*Task goal*. Check every line of the entries below for the word "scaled", and copy the ones that have it.

*Given data*.
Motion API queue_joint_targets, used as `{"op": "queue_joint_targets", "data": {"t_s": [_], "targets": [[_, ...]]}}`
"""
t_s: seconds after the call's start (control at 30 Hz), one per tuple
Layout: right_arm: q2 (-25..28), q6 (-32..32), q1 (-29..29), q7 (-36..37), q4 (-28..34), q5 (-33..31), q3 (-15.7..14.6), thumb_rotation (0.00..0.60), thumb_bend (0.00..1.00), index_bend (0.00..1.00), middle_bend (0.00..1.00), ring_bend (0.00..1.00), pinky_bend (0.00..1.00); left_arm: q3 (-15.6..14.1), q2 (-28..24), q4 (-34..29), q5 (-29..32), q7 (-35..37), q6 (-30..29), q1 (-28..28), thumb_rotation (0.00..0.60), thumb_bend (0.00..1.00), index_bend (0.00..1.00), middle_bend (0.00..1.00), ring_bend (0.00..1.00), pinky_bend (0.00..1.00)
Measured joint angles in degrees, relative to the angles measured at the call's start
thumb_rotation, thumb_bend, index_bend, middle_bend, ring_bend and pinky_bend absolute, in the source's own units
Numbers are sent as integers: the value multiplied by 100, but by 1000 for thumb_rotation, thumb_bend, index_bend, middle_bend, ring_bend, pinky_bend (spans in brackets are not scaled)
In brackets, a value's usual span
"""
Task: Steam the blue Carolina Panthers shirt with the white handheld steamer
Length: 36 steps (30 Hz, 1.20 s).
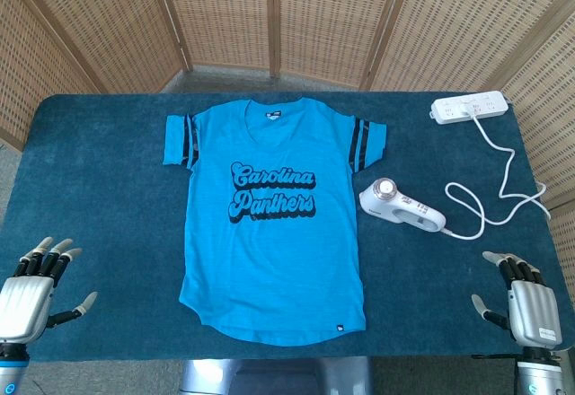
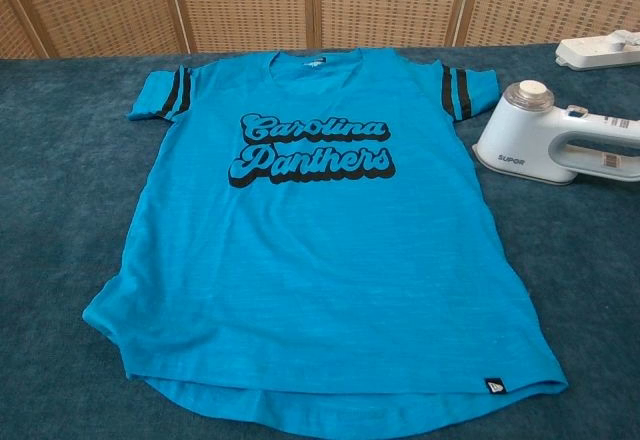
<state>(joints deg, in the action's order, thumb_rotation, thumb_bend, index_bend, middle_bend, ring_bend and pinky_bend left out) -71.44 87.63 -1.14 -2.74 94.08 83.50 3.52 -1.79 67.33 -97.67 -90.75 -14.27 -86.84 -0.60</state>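
Observation:
The blue Carolina Panthers shirt [image 1: 274, 211] [image 2: 320, 230] lies flat, face up, in the middle of the table. Just right of it the white handheld steamer [image 1: 400, 205] [image 2: 560, 143] lies on the cloth, its round head toward the shirt. My left hand [image 1: 38, 283] rests at the near left corner, fingers apart and holding nothing. My right hand [image 1: 519, 301] sits at the near right corner, also holding nothing, well short of the steamer. Neither hand shows in the chest view.
A white power strip [image 1: 469, 108] [image 2: 598, 52] lies at the far right; its cord [image 1: 503, 184] loops across the dark blue table cover [image 1: 99, 188] to the steamer. Wicker screens [image 1: 287, 18] stand behind the table.

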Motion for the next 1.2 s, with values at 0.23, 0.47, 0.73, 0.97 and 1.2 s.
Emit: {"op": "queue_joint_targets", "data": {"t_s": [0.23, 0.47, 0.73, 0.97, 1.2], "targets": [[-2, 20, -2, -6, 6, 3, 10, 600, 295, 245, 281, 219, 216, 16, 11, 11, 15, 1, 42, -39, 219, 243, 206, 176, 76, 166], [28, 35, -20, 84, 33, 24, -6, 600, 295, 245, 281, 219, 217, 16, -38, -21, -56, 51, -32, -36, 219, 236, 207, 176, 76, 166], [64, 90, -41, 65, 86, 63, -9, 600, 296, 245, 281, 219, 217, -17, -144, -124, -146, -58, 174, -164, 209, 206, 207, 176, 80, 166], [82, 129, -59, 82, 123, 71, -4, 600, 295, 245, 281, 219, 217, -137, -261, -406, -176, -550, 808, -428, 213, 202, 207, 176, 79, 165], [125, 209, -102, 188, 121, 71, 13, 600, 295, 245, 281, 219, 217, -207, -154, -560, -156, -1334, 1451, -754, 344, 211, 207, 177, 80, 159]]}}
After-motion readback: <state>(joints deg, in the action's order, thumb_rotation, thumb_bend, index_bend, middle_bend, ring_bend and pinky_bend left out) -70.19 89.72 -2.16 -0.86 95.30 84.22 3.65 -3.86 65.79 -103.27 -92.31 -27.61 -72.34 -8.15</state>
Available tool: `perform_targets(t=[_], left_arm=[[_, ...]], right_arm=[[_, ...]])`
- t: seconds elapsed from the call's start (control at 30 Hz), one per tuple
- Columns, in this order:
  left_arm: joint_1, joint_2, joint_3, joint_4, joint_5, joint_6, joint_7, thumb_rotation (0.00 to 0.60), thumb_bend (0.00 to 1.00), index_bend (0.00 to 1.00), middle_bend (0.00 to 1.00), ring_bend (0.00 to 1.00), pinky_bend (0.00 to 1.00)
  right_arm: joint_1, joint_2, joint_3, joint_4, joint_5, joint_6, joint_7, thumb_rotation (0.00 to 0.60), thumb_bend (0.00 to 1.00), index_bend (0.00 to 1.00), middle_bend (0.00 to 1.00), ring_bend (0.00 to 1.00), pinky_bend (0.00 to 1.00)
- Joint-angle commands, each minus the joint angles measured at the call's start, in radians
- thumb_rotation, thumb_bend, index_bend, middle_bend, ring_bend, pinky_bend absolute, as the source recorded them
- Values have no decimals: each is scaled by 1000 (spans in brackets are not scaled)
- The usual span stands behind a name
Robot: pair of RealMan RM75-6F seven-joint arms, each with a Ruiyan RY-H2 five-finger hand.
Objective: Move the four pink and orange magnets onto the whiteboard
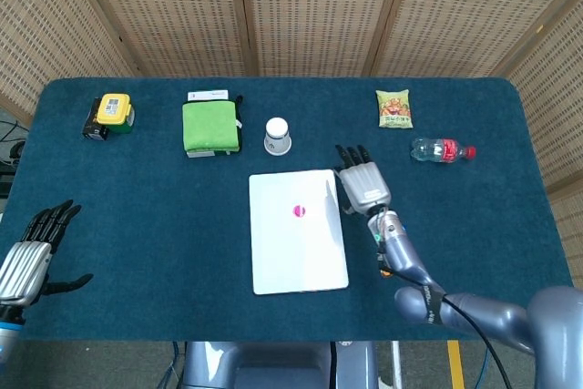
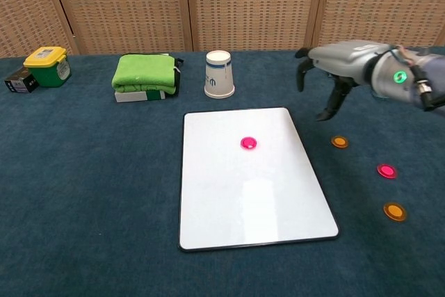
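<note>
Now one pink magnet (image 2: pixel 248 143) lies flat on the whiteboard (image 2: pixel 250 199), in its upper half and a little toward the right edge, with nothing touching it. Off the whiteboard's right side, on the blue table (image 2: pixel 90 186), the chest view shows three more: an orange magnet (image 2: pixel 339 142) near the board's right edge, a second pink magnet (image 2: pixel 386 170) farther out, and a second orange magnet (image 2: pixel 394 211) farther out again and level with the board's lower part. In the head view these three are hidden behind the right arm.

The right hand (image 2: pixel 327 78) hangs above the table just past the whiteboard's upper right corner, fingers apart and pointing down, holding nothing. Its fingertips (image 2: pixel 324 115) are clear of the table and apart from the near orange magnet. The arm behind it runs out of the chest view at the right edge.

The left hand (image 1: pixel 32 248) shows only in the head view, far to the left of the whiteboard at the table's near edge, fingers spread and empty; its arm is cut off by the frame.

Behind the whiteboard's top edge stands an upturned paper cup (image 2: pixel 218 74), and to the left of that a folded green cloth (image 2: pixel 144 72). Farther left is a yellow-lidded box (image 2: pixel 47 65) with a small dark object against it, too small to make out. Back and to the right of the board lie a snack packet (image 1: pixel 393 108) and a plastic bottle (image 1: pixel 442 149) on its side, both seen only in the head view.
</note>
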Motion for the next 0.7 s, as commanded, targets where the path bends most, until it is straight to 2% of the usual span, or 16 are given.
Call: perform_targets(t=[0.03, 0.33, 0.57, 0.7], left_arm=[[0, 0, 1, -1, 2, 1, 4, 600, 24, 0, 0, 0, 0], [-1, -2, 1, -5, -1, -2, 12, 600, 24, 0, 0, 0, 0], [-1, -1, 0, -7, -3, 0, 12, 600, 24, 0, 0, 0, 0], [0, 0, 0, -7, -4, -1, 7, 600, 24, 0, 0, 0, 0]], right_arm=[[-64, 49, -42, -12, -45, 6, 80, 600, 236, 362, 0, 0, 0], [-136, 53, -93, 41, -135, -9, 211, 600, 251, 417, 0, 0, 0], [-142, 7, -97, 105, -187, -16, 251, 600, 260, 428, 0, 0, 0], [-142, -19, -93, 145, -188, -32, 261, 600, 311, 428, 0, 0, 0]])
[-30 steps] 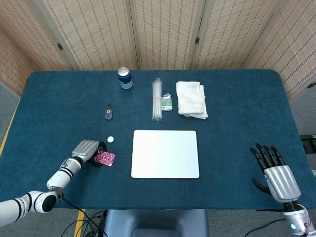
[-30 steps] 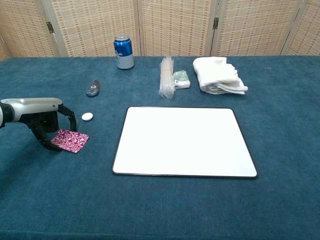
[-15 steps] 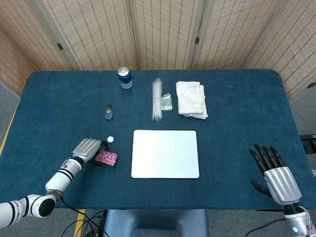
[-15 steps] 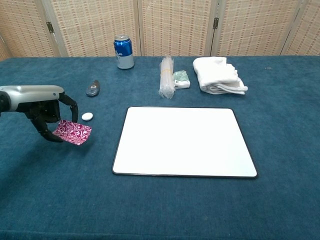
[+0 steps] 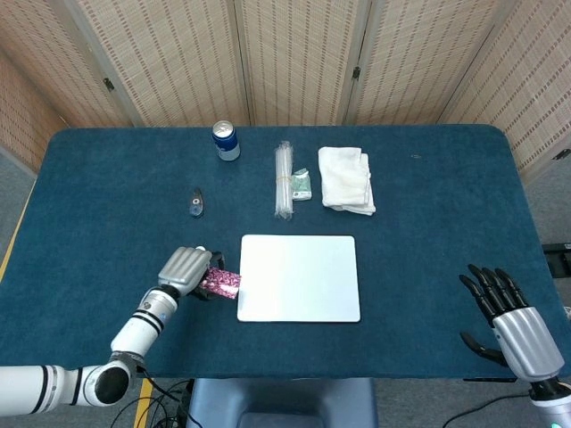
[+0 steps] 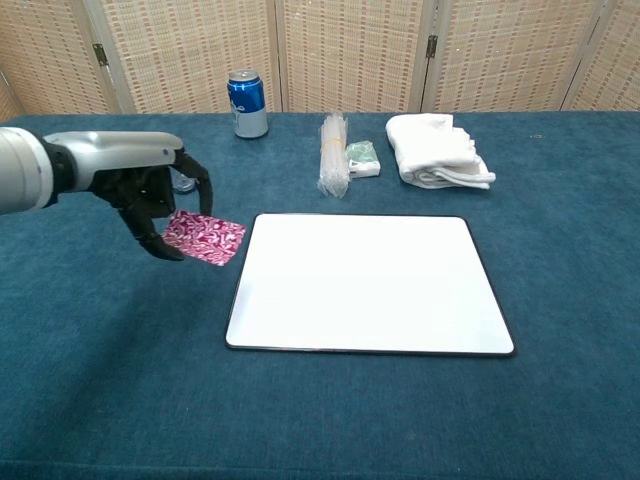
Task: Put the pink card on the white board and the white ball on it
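Left hand (image 6: pixel 150 200) has the pink card (image 6: pixel 204 237) pinched at its fingertips – the white board (image 6: pixel 368 282) sits just off the card's free edge, straight ahead of those fingers – while the right hand (image 5: pixel 517 319) idles open, well apart.

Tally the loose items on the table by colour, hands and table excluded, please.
White: 2, the white board and folded towel.
Pink: 1, the pink card, held by the left hand.
Blue: 1, the can.
Dark: 1, small object.
Clear: 1, straw bundle.
Green: 1, small packet.
Total: 7; the white ball is hidden.
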Robot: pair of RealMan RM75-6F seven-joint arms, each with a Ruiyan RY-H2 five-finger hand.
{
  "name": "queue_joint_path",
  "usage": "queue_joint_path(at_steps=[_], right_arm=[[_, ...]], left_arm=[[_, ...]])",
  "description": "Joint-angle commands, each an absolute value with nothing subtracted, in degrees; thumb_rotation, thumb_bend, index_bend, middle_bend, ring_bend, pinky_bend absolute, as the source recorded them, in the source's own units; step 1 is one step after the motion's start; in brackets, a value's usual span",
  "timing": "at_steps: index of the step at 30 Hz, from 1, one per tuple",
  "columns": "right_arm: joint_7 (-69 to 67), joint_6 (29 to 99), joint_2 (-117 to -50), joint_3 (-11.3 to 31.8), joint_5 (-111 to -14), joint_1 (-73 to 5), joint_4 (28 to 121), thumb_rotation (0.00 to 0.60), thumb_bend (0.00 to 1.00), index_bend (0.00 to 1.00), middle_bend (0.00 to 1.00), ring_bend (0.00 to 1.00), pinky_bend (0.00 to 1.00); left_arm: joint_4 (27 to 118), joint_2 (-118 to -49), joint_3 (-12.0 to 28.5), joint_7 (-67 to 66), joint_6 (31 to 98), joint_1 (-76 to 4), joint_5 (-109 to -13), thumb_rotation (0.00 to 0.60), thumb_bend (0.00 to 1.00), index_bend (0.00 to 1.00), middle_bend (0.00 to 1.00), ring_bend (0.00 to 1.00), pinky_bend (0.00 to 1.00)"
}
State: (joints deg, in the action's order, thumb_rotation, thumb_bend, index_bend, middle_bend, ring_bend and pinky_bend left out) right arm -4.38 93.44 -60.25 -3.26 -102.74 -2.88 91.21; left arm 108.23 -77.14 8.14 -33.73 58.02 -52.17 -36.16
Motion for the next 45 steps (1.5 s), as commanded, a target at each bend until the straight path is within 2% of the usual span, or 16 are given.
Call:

*The answer*.
Numbers are sent as integers: the value multiplied by 100, but by 1000 for thumb_rotation, thumb_bend, index_bend, middle_bend, ring_bend, pinky_bend (spans in brackets are not scaled)
- Values have no decimals: each is scaled by 1000 (spans in brackets are not scaled)

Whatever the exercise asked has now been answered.